=== Material provided ===
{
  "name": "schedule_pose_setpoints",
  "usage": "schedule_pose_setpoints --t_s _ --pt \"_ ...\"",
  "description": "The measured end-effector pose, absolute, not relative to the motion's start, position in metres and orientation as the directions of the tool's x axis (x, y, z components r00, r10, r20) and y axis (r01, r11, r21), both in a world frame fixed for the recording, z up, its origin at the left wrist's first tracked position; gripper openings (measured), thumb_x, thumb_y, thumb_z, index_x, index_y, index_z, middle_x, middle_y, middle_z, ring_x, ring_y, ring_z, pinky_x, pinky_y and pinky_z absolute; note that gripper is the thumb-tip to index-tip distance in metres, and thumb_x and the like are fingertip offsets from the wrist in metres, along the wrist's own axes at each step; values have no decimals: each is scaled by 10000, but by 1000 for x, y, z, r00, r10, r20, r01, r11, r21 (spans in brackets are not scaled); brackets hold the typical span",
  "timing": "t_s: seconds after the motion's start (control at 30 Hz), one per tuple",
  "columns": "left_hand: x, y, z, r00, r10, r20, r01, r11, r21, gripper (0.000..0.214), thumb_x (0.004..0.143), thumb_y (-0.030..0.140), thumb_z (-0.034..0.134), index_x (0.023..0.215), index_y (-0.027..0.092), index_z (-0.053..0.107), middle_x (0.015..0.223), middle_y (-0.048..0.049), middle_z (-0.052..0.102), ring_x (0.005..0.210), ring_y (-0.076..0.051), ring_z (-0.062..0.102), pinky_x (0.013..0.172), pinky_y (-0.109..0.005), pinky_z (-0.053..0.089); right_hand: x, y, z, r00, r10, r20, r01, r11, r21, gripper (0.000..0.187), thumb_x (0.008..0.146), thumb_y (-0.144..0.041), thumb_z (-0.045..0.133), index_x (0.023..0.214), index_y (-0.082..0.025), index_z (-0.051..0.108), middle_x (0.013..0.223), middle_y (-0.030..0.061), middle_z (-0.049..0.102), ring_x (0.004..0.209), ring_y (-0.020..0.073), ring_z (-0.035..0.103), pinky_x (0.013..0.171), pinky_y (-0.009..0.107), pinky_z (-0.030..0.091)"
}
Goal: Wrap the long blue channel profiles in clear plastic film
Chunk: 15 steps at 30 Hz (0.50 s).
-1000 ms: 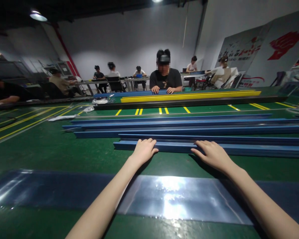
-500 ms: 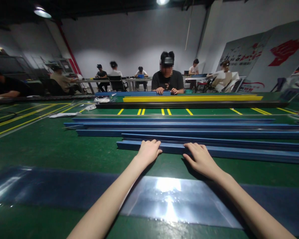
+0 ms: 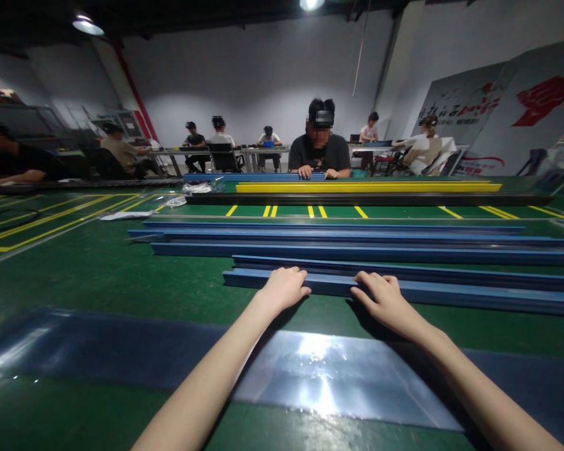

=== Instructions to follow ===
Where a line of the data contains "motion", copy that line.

=== Task solution ===
  "description": "The measured end-effector pose, absolute, not relative to the motion's start, position in metres and orientation as the directions of the tool's x axis (x, y, z components r00, r10, r20) and y axis (r01, r11, r21), both in a world frame fixed for the recording, z up, its origin at the left wrist's first tracked position; gripper openings (measured), thumb_x, thumb_y, thumb_z, index_x, index_y, index_z, middle_x, middle_y, middle_z, ring_x, ring_y, ring_z, pinky_x, pinky_y and pinky_z absolute; note that gripper is the thumb-tip to index-tip distance in metres, and thumb_x and the like are fingertip offsets from the wrist in metres, along the wrist's own axes at each step; values have no decimals: each is scaled by 10000, but by 1000 for x, y, z, r00, r10, r20, r01, r11, r21 (spans in brackets are not scaled); brackets hold the typical span",
  "timing": "t_s: seconds after the motion's start (control at 30 Hz), one per tuple",

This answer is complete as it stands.